The research comes from Michael Hanspach and Michael Goetz of the Fraunhofer Institute FKIE in Germany. It demonstrates how audio signals, hardly if at all discernible to the human ear, can be used to transmit data between computers that do not have a direct network connection.
We demonstrate, say the researchers, "how the scenario of covert acoustical communication over the air medium can be extended to multi-hop communications and even to wireless mesh networks. A covert acoustical mesh network can be conceived as a botnet or malnet that is accessible via near-field audio communications."

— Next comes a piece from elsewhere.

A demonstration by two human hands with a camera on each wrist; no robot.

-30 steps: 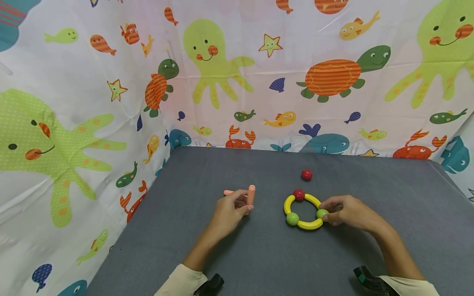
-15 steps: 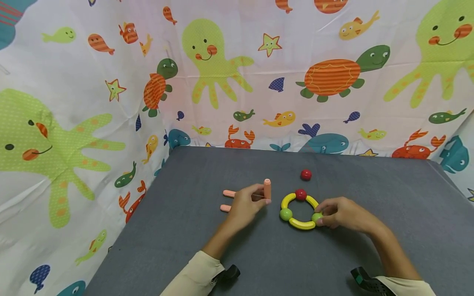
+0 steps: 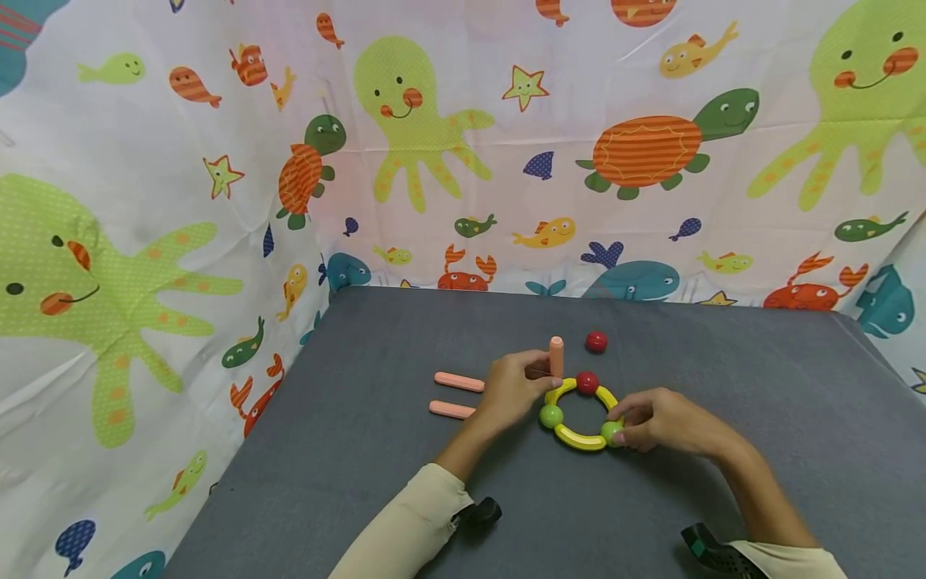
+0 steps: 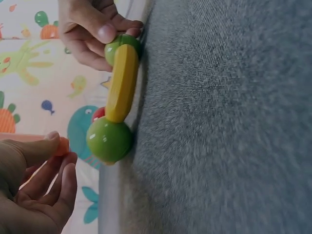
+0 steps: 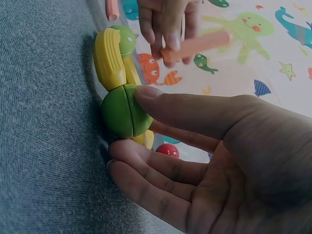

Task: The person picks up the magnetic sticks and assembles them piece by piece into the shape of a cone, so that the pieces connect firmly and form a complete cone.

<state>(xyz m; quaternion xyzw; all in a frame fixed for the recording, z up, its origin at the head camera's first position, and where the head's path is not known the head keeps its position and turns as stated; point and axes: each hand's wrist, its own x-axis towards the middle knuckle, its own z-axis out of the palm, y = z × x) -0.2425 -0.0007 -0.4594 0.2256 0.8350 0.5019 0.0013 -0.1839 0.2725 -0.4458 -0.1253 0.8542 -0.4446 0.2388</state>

It is, they say "a considerable threat to computer security and might even break the security goals of high assurance computing systems based on formally verified micro kernels that did not consider acoustical networking in their security concept."
This in turn means that BadBIOS could be genuine; but the research needs to be taken in context. It demonstrates that a theoretical possibility can be made an actual reality – but not easily. The research does not demonstrate a new vulnerability or malware, nor does it describe a new method for compromising computers; it shows a method of exfiltrating data across an air gap from a machine that is already infected. This fits in with Ruiu's account of his 'infection:' the audio signals only became apparent after a system update, which is the suspected point and method of infection.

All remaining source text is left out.